[Task details]
Starting with the line containing "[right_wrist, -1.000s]" and going on through the line containing "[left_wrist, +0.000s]", return the lines of the data below exactly, and only those.

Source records
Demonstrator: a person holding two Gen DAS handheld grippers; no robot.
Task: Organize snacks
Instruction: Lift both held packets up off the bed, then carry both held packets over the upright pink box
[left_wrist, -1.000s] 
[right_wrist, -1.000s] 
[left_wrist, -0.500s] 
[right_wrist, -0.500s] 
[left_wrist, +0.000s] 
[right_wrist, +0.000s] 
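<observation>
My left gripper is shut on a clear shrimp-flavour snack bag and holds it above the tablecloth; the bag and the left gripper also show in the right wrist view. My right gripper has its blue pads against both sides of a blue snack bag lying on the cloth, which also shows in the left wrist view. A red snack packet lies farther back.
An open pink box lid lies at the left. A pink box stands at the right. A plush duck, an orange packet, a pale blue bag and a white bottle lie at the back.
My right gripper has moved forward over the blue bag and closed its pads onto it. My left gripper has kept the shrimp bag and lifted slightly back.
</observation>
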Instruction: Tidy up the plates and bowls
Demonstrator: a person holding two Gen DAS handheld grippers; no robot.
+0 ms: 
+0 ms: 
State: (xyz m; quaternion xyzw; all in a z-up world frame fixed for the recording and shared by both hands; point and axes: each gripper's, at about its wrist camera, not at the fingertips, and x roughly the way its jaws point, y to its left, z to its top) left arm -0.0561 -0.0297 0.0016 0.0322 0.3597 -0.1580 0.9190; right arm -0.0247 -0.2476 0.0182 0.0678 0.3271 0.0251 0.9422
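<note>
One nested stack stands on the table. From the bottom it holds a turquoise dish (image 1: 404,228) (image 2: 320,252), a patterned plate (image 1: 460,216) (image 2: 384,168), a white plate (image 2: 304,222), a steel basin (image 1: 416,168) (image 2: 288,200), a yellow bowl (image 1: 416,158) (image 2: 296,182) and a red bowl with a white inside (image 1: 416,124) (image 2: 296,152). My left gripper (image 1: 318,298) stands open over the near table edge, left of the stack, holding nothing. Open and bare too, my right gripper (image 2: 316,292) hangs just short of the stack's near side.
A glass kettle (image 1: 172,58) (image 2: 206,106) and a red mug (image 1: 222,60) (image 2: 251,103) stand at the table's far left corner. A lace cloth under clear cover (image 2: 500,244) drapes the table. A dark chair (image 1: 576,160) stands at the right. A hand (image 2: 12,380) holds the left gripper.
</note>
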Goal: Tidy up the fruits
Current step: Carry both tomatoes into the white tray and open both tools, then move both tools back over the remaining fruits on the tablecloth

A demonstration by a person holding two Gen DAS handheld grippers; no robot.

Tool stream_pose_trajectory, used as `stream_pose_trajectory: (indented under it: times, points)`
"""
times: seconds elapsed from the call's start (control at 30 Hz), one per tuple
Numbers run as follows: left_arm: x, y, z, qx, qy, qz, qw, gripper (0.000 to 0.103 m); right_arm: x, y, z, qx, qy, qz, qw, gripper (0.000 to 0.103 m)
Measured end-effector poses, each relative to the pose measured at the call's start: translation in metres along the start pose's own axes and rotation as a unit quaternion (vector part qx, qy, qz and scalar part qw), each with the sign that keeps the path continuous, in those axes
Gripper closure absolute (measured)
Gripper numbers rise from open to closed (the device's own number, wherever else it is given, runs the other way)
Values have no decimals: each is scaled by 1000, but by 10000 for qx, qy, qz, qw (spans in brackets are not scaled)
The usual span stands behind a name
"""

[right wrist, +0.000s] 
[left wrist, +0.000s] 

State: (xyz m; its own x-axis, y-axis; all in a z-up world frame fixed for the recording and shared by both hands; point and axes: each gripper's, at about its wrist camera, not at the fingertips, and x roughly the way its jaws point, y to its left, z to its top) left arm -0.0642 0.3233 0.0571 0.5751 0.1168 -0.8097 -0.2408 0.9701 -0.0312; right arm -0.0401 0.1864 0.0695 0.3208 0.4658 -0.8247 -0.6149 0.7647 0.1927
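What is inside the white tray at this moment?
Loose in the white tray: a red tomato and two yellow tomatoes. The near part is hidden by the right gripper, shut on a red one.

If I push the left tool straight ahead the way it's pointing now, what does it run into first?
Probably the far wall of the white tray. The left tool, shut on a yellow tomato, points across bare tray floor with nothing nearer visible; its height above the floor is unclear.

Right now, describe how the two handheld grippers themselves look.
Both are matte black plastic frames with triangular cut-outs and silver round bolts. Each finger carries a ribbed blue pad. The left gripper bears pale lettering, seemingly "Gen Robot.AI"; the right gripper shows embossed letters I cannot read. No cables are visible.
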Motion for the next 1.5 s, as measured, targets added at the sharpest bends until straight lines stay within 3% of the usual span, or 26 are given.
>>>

[Reply to the exercise]
[right_wrist, -1.000s] 
[left_wrist, -0.500s] 
[right_wrist, -0.500s] 
[left_wrist, +0.000s] 

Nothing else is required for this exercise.